The team then shortlisted 72 candidate genes that encoded possible receptors for pressure.

They also followed an approach similar to Julius and tested each gene in a cell culture — this time a mechanosensitive cell culture where the cells were naturally receptive to mechanical sensitivity.

The team inactivated the genes one by one till they identified one where turning off the gene made the cells insensitive to mechanical pressure when poked with a micropipette. This ion channel or receptor is called Piezo1.

A similar gene called Piezo2 was later discovered, which is also activated by applying pressure on cell membranes.

Further research following these breakthrough findings determined that the Piezo2 ion channel is essential for touch and also plays an important role in our body’s ability to understand position, orientation and motion.
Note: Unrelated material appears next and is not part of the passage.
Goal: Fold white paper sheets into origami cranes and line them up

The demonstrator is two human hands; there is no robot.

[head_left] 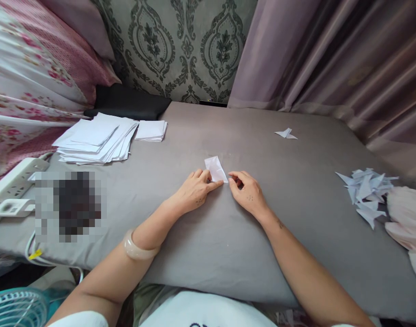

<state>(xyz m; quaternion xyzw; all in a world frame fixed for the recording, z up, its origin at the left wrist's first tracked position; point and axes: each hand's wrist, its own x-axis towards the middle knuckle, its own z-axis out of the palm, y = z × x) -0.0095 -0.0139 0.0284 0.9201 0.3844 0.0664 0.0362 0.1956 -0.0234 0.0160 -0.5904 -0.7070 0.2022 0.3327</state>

Both these ion channels have also been shown to play key roles in controlling physiological processes like blood pressure, bladder control and respiration.

The Nobel prizes

The discovery of TRPV1, TRPM8, Piezo1 and Piezo2 channels have collectively been instrumental in understanding the cellular-level processes behind how our body understands, interprets and responds to heat, cold, touch, and pressure.

“Intensive ongoing research originating from this year’s Nobel Prize awarded discoveries focusses on elucidating their functions in a variety of physiological processes,” said the Nobel committee’s statement. “This knowledge is being used to develop treatments for a wide range of disease conditions, including chronic pain.”
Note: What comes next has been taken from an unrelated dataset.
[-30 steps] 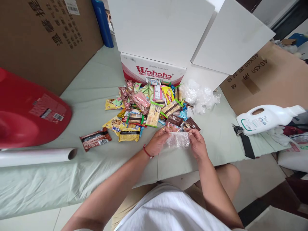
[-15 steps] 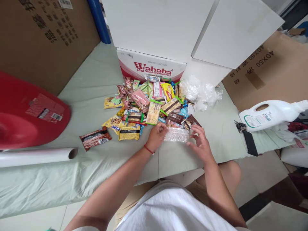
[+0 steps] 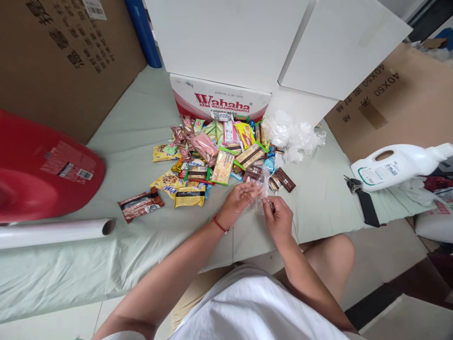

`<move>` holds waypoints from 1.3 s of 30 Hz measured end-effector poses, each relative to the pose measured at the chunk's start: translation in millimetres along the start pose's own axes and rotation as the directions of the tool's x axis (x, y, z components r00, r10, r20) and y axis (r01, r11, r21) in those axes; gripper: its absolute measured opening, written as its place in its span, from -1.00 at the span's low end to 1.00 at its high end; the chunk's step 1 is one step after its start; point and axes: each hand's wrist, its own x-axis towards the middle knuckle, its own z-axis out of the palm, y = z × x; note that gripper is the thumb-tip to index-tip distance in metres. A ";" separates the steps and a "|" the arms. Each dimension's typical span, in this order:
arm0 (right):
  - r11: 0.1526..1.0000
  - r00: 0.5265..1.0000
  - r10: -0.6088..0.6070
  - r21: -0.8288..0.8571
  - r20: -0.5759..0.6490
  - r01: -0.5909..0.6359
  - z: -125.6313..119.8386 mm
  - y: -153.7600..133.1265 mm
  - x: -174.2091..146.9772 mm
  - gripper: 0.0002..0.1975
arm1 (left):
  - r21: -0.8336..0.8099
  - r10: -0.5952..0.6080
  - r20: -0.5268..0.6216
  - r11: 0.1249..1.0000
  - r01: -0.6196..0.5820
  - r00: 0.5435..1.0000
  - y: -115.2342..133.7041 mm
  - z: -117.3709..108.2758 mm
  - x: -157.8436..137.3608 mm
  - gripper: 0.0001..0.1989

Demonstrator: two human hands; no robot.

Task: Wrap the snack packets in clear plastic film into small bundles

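Observation:
A clear plastic bag (image 3: 264,180) stands on edge between my two hands, low over the cloth. My right hand (image 3: 280,221) is closed, its thumb and fingers pinching the side of the bag. My left hand (image 3: 238,204), with a red cord at the wrist, has its fingers stretched out against the bag's other side; whether the fingertips are inside it I cannot tell. Just beyond my hands lies a heap of wrapped snacks, among them a cream-coloured wafer packet (image 3: 222,167), a brown packet (image 3: 285,179) and a yellow packet (image 3: 189,195).
Crumpled clear bags (image 3: 292,134) lie right of the heap, before a Wahaha carton (image 3: 222,97). At the left are a red container (image 3: 46,165) and a white roll (image 3: 60,232). A white bottle (image 3: 399,163) and a black phone-like object with keys (image 3: 367,208) lie at the right.
The bag has turned from lying flat to standing on edge. My right hand has moved left and closed on it; my left hand's fingers have gone from pinching to stretched out.

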 end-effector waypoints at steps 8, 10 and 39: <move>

The Nobel Prizes are awarded every year in the subjects of physiology or medicine, physics, chemistry, literature and peace. A sixth Nobel Memorial Prize in Economic Sciences, not established in Alfred Nobel’s will in 1895, is also awarded by the Karolinska Institutet.

Winners are selected by committees in Sweden and Norway, and receive a gold medal and 10 million Swedish kronor (approximately Rs 8.3 crore).

The Nobel prizes have also been a subject of ongoing criticism for their lack of recognition of women, people of colour, and scientists from the global south or middle- and low-income countries.

Of the 224 winners of the Nobel in physiology or medicine since 1901, 12 have been women while only six were not citizens of the US, European Union or Australia-New Zealand.